Lisa Page plays the victim card a week before Horowitz report to be released

In a story that doesn't hold together very well, Lisa Page launches her spin campaign just a week before the Department of Justice inspector general, Horowitz, is to release his report on the genesis of the investigation of candidate and then president Trump, in which Lisa Page was deeply implicated.  Speaking to Molly Jong-Fast of the Daily Beast, who is more than sympathetic, Page presents herself as a victim, with support from Jong-Fast (the daughter of two left-wing authors, Erica Jong and Jonathan Fast), such as this description:

[T]he MAGA meat grinder has clearly worn her down, not unlike the other women I've met who've been subjected to the president's abuse.  She is just slightly crumbly around the edges the way the president's other victims are.  

The theme is that the mean old Orange Man is picking on poor Lisa.

Trying to explain the timing of her speaking out in public, she makes a claim that doesn't withstand scrutiny:

For the nearly two years since her name first made the papers, she's been publicly silent (she did have a closed-door interview with House members in July 2018). I asked her why she was willing to talk now. "Honestly, his demeaning fake orgasm was really the straw that broke the camel's back," she says. The president called out her name as he acted out an orgasm in front of thousands of people at a Minneapolis rally on Oct. 11, 2019.

First of all, President Trump did not fake an orgasm.  Watch for yourself:

If that's what passes for an orgasm in Lisa's view, Peter Strzok is a lousy lover (which is no surprise, considering):

Here is what a genuine fake orgasm looks like:

Lisa hits feminist notes (of course):

"I had stayed quiet for years hoping it would fade away, but instead it got worse," she says. "It had been so hard not to defend myself, to let people who hate me control the narrative. I decided to take my power back." 

Jong-Fast resorts to trickery to claim that leaks (from whom?) indicate that Horowitz will "exonerate" her:

Leaked press accounts indicate that the report will exonerate Page of the allegation that she acted unprofessionally or showed bias against Trump.

The linked page says no such thing.

In painting herself as an innocent victim of Orange Man Bad, she claims she committed no crimes:

"It's almost impossible to describe" what it's like, she told me. "It's like being punched in the gut. My heart drops to my stomach when I realize he has tweeted about me again. The president of the United States is calling me names to the entire world. He's demeaning me and my career. It's sickening." 
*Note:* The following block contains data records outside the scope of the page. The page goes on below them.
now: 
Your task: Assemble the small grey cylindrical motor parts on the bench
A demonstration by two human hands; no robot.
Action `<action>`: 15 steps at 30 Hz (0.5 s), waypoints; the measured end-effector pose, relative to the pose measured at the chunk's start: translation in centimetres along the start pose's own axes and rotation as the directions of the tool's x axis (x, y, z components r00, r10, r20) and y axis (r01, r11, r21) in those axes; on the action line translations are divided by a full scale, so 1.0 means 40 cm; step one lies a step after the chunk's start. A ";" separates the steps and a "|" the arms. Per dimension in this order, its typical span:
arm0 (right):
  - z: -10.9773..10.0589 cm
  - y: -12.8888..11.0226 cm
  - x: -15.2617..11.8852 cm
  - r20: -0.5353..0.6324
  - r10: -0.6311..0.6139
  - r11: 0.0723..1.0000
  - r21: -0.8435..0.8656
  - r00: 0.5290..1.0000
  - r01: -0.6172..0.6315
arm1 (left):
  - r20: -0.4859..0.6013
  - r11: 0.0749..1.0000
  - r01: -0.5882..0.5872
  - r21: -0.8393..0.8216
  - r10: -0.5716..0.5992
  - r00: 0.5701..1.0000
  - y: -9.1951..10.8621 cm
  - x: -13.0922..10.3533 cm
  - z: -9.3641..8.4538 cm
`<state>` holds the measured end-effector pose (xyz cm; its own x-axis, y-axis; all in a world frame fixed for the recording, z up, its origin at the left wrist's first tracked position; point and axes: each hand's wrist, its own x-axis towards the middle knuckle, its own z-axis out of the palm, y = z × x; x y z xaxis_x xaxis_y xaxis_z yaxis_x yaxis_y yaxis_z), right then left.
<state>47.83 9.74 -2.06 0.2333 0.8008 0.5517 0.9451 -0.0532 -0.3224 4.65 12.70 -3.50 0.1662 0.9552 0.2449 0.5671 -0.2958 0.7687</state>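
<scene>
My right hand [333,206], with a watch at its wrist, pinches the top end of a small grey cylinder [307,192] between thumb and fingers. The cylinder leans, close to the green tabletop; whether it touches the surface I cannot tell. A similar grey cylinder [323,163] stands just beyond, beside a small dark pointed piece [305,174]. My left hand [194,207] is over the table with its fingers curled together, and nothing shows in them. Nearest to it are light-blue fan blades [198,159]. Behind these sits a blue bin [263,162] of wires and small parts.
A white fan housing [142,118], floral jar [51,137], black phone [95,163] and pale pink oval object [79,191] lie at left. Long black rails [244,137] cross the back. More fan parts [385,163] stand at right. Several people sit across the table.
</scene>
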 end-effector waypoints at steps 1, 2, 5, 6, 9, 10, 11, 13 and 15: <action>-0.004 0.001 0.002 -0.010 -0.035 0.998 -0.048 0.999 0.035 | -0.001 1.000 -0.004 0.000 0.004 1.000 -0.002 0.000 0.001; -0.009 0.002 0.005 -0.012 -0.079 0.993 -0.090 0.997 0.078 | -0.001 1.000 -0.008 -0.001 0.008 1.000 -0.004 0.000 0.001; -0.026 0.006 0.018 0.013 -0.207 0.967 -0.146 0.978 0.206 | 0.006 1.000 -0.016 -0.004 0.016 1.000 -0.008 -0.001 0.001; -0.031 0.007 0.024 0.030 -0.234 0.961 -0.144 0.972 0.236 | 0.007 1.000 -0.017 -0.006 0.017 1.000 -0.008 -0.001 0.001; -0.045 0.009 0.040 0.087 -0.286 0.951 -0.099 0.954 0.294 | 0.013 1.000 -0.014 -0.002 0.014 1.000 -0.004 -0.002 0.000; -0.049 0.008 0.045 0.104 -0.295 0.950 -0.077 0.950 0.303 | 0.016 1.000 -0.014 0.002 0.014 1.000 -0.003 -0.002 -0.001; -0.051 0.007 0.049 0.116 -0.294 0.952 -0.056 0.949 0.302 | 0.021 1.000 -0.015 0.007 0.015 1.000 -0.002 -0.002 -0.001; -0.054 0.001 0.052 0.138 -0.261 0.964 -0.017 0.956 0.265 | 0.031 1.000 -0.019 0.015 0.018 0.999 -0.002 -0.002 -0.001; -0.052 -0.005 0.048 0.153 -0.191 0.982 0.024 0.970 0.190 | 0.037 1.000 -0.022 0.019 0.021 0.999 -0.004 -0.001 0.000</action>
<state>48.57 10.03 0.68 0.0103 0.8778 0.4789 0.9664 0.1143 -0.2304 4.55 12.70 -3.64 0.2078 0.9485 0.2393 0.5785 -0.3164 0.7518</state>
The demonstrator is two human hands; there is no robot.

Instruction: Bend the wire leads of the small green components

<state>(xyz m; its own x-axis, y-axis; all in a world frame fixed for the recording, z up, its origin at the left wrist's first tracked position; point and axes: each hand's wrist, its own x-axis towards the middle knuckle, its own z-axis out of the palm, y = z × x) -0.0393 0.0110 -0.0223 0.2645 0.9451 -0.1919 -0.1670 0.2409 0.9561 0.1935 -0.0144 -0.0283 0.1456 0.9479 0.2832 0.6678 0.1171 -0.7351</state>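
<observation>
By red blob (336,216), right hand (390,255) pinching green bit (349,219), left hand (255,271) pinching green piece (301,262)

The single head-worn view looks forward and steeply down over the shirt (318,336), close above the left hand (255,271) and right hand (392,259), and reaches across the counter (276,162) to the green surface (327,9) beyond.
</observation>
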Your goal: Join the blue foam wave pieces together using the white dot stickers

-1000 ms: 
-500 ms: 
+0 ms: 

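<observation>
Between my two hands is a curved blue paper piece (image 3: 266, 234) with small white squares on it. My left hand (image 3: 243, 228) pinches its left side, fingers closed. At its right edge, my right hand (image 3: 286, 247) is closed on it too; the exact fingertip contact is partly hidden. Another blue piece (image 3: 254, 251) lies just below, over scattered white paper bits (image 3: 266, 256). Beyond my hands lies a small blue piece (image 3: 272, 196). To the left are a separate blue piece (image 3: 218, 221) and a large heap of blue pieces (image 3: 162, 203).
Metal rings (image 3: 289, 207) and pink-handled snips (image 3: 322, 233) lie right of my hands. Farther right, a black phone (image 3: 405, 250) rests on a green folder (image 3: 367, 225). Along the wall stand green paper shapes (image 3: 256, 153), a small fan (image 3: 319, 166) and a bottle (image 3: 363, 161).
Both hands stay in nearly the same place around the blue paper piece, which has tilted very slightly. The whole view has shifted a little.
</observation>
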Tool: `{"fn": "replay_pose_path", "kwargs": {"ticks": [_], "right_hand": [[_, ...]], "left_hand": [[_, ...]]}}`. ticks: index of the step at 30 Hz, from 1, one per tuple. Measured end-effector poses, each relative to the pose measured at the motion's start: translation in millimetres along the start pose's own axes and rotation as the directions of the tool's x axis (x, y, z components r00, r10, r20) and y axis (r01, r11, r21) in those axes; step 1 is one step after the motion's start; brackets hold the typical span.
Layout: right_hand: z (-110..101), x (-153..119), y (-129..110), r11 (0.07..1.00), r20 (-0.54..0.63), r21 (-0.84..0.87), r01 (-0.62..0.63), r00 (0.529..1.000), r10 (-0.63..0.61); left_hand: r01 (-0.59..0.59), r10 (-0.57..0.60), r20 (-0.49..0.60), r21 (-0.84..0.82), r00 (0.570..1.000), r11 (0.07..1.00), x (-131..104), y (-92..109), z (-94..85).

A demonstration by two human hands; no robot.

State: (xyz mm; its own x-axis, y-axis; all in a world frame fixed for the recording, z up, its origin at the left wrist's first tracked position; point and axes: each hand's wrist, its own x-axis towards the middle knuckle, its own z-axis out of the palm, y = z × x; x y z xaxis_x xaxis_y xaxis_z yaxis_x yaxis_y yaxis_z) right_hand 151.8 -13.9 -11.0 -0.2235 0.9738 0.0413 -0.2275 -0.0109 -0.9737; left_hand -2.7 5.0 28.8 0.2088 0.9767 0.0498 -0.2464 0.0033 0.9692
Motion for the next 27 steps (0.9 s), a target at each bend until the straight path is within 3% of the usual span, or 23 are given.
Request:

"But it's also very intimidating because he's still the president of the United States. And when the president accuses you of treason by name, despite the fact that I know there's no fathomable way that I have committed any crime at all, let alone treason, he's still somebody in a position to actually do something about that. To try to further destroy my life. It never goes away or stops, even when he's not publicly attacking me."

Joe DiGenova, speaking on WMAL radio minutes ago, says this suggests Page has made a deal with prosecutors including a promise of no prosecution.  Otherwise, she would not be speaking out.

Sundance notices that Page's rehabilitation effort was actually kicked off by Lawfare founder Benjamin Wittes:

On November 8th of this year Lawfare founder Benjamin Wittes sent a rather curious tweet proclaiming his undying devotion to former FBI lawyer Lisa Page.  At the time it seemed rather odd and out of no-where; but today it makes sense.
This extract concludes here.